■ EXERCISE DETAILS ■
Two lines in the data below mark the range: the one with "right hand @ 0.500" and the one with "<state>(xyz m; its". Return both, along with every line between them, exactly.

■ EXERCISE DATA ■
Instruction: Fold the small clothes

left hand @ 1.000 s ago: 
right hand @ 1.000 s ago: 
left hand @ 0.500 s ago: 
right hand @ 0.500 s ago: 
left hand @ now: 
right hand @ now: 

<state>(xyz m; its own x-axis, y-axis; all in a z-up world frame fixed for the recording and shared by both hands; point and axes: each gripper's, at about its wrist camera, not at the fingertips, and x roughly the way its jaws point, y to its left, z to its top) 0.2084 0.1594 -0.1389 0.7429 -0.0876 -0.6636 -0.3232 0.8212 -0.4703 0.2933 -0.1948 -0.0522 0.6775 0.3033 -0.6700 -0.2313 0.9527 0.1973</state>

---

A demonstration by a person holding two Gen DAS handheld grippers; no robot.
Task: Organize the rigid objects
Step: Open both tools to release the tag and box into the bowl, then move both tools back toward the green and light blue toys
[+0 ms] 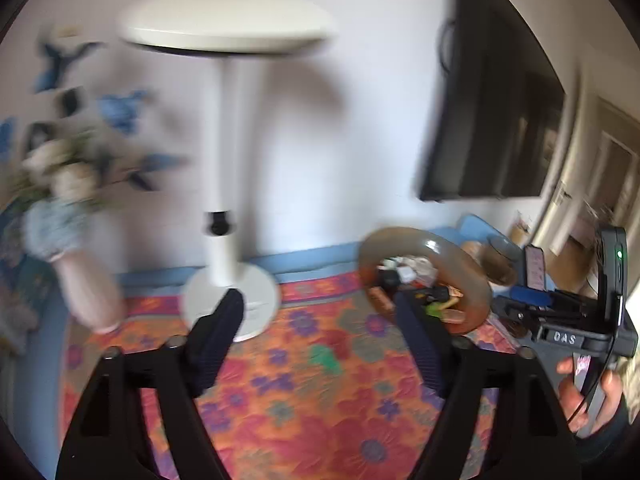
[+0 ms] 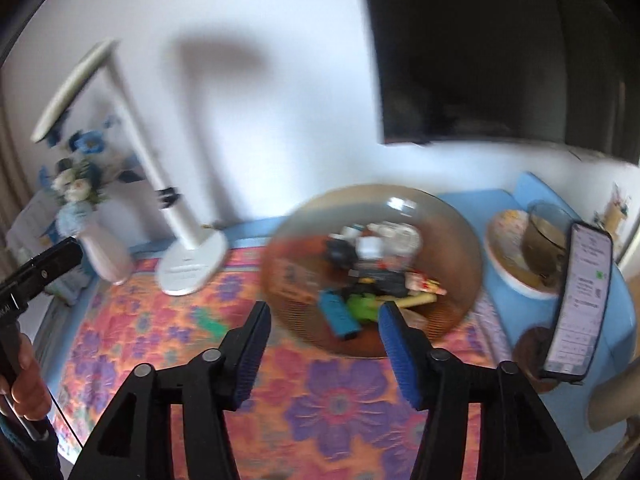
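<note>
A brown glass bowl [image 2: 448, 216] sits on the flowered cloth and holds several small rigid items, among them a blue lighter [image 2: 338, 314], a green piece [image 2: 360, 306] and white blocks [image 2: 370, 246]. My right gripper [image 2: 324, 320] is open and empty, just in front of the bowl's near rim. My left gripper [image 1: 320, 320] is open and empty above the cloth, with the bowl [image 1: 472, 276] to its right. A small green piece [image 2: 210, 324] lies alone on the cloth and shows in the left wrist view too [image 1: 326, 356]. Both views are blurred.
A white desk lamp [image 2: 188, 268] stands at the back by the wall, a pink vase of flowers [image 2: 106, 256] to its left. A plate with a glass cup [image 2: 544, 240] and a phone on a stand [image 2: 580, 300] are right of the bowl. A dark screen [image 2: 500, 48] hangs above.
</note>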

■ EXERCISE ANSWER ■
right hand @ 0.500 s ago: 
left hand @ now: 
right hand @ now: 

<state>(xyz m; its own x-axis, y-axis; all in a z-up world frame fixed for the recording and shared by both hands; point and axes: each gripper's, at about its wrist camera, not at the fingertips, and x roughly the way its jaws point, y to its left, z to its top) 0.2084 0.1594 -0.1389 0.7429 -0.0876 -0.6636 -0.3232 0.8212 -0.4703 0.2933 -0.1948 -0.0522 0.6775 0.3033 -0.6700 -0.2313 0.9527 0.1973</state>

The exercise calls for nothing more.